Should North Dakota and Nebraska residents be lying awake at night, worrying about whether the federal budget crisis will mean less money flowing to states with crushing debt loads? States are just as concerned about the annual yuletide federal budget battle as you are, because in the Obama economy we share and share alike. That means when one state screws up, we all get screwed, even if our state is fiscally responsible. Teachers are concerned, too. They are banking on tax increases that will secure their future on the backs of middle class taxpayers.
Why teachers hope you get socked with tax increases.
This week we saw more angry teachers on the news. Wisconsin, Illinois, and now Michigan have all given us memorable images of our children’s cherished educators shouting at the cameras, blocking the streets, and shutting down the schools while the property tax bills that help to pay teacher salaries continue to rise. These are the same teachers Education Secretary Arne Duncan lauds as paragons of altruism:
We all know that teachers don’t go into the field to make money. Teachers are some of the most altruistic, giving, and idealistic people you will find anywhere.¹
Perhaps Duncan meant idealistic when it comes to their union handlers, or altruistic in all matters except teacher salaries. When collective bargaining came under fire in Wisconsin, teachers pushed to have the state’s governor thrown out of office. Strikes in Illinois school districts over teacher salaries spread after Chicago teachers set the example at the beginning of the 2012 school year (see: Why Teachers Crazed for Higher Pay Are Still Better Than You). After the shameful display and violence in Michigan this week, states considering right to work laws have to wonder what will happen if they question big labor’s control of the government workforce paid for with scarce tax dollars.
Teacher salaries come first, unions second, your kids last.
The teachers we saw protesting last week don’t care about your kids any more than they care about teachers unions. If they did, they would have been in the classroom. Unions are the means to a financial end and your kids are a convenient excuse when teachers feel the urge to threaten taxpayers.

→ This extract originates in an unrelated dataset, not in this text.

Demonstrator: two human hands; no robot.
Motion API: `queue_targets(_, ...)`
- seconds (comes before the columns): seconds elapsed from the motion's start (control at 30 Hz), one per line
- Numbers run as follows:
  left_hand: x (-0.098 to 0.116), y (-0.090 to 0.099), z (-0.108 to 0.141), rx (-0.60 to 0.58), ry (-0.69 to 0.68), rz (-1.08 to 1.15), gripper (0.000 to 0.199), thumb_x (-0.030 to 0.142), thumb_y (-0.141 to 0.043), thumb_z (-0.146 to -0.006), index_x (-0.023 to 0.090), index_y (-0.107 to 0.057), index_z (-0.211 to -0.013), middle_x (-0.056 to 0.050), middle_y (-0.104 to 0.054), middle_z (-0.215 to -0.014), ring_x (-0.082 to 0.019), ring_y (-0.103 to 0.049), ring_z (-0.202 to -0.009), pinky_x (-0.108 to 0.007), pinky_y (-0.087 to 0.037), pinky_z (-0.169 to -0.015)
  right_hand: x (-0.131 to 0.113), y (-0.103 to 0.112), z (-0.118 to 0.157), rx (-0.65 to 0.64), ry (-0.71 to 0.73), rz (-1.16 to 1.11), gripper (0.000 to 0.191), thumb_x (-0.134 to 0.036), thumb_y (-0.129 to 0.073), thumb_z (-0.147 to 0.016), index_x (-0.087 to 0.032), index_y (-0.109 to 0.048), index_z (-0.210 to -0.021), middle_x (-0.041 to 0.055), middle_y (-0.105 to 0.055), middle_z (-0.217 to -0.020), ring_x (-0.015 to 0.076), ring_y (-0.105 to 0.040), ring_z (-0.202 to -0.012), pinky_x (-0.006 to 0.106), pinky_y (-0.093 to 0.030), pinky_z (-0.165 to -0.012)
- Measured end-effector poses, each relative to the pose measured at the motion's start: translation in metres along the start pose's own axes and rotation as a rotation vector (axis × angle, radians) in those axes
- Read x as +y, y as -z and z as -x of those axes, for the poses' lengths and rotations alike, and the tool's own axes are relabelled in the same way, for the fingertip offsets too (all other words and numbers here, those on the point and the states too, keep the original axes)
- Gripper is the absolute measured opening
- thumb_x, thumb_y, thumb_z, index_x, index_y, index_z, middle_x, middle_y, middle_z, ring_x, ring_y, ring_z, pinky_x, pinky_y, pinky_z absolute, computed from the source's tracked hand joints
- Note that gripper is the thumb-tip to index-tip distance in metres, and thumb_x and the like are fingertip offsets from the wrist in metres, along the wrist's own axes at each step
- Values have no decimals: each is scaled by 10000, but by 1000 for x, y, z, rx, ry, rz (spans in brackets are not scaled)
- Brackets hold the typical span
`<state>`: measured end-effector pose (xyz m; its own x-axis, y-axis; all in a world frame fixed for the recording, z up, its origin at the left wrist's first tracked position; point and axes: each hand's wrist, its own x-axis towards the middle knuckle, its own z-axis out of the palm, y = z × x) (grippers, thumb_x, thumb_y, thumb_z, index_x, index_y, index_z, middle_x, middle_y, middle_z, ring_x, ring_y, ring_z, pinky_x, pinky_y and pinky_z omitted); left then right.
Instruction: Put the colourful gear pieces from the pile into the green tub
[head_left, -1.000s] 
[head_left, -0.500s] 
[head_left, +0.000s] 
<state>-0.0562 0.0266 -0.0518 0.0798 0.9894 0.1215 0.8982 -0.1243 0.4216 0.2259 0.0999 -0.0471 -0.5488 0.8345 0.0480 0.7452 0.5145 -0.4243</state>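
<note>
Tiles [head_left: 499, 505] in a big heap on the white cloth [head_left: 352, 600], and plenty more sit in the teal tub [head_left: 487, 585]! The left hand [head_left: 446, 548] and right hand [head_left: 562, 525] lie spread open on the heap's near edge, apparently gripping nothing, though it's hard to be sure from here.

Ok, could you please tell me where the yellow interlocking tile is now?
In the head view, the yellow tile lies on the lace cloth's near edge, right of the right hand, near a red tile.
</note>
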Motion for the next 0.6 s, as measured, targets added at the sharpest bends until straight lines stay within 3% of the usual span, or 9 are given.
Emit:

One thing teachers should care about is middle class tax increases. If property and state income taxes don’t go up, there will not be enough money to pay inflated teacher salaries and pensions at current rates, much less the $150,000 salaries Arne Duncan has pushed for and the enormous pensions those salaries would entail (see: Will Taxpayers Support Raising Teacher Salaries 165%?).
Illinois teachers know full well where the money went after the retroactive income tax increase the state passed in 2011. Fortunately for Illinois educators, the chance of their state passing a right to work law is hilariously remote, though it doesn’t really matter because unions and public officials have already done the damage. Accrued pension benefits are on the books, waiting to be paid to the tune of nearly $100 billion in pension debt.
President plans middle class tax increases while blasting right to work laws.
Our president took the same stance on right to work laws that he does on middle class tax increases. He claims he is trying to make sure his supporters get more money:
These so-called “right to work” laws, they don’t have to do with economics; they have everything to do with politics. (Applause.) What they’re really talking about is giving you the right to work for less money. (Applause.)²
But all the while there are hidden tax hikes, including Obamacare taxes, that Middle America will pay but never see (see: Obama Will Give Supporters the Tax Rates They Deserve).
Union members pay taxes, too, and teachers in states like Illinois and California have to pay to bail out their own pensions. The difference between their tax increases and yours is that teachers in states being ruined by big government pension systems don’t have to worry quite so much about saving for retirement or paying for health care in their golden years. Unless you are a government employee with a pension plan you do have to worry, and the more taxes you pay, the less money you have to fund that 401(k). In the Obama share and share alike economy, even if you live in a fiscally responsible state what happens elsewhere can and will hurt your personal bottom line. You can move out of a ruined state like Illinois, but you may never be able to escape it.